- Instructions to follow -
Every line of the material below that holds the string "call" should be copied.
*** Collected material Section Begins ***
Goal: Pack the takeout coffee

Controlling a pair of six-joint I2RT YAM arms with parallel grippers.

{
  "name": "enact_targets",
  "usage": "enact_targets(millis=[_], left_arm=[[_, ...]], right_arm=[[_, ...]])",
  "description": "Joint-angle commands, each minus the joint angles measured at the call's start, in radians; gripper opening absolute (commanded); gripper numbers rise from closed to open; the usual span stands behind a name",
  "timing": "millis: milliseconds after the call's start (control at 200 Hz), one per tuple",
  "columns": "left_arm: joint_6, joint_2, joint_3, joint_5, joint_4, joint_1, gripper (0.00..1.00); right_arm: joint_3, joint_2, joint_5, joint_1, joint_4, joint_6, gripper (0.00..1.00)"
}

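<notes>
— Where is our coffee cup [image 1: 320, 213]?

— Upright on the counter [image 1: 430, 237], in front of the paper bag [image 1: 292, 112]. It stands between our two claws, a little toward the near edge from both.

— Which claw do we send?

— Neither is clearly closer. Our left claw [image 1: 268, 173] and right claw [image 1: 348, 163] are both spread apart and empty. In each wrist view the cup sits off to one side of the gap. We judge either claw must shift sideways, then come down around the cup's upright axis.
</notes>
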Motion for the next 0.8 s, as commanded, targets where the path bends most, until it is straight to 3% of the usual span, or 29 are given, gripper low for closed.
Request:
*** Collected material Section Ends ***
- Finished exercise -
  "description": "Joint-angle commands, each minus the joint angles measured at the call's start, in radians; gripper opening absolute (commanded); gripper numbers rise from closed to open; the usual span stands behind a name",
  "timing": "millis: milliseconds after the call's start (control at 200 Hz), one per tuple",

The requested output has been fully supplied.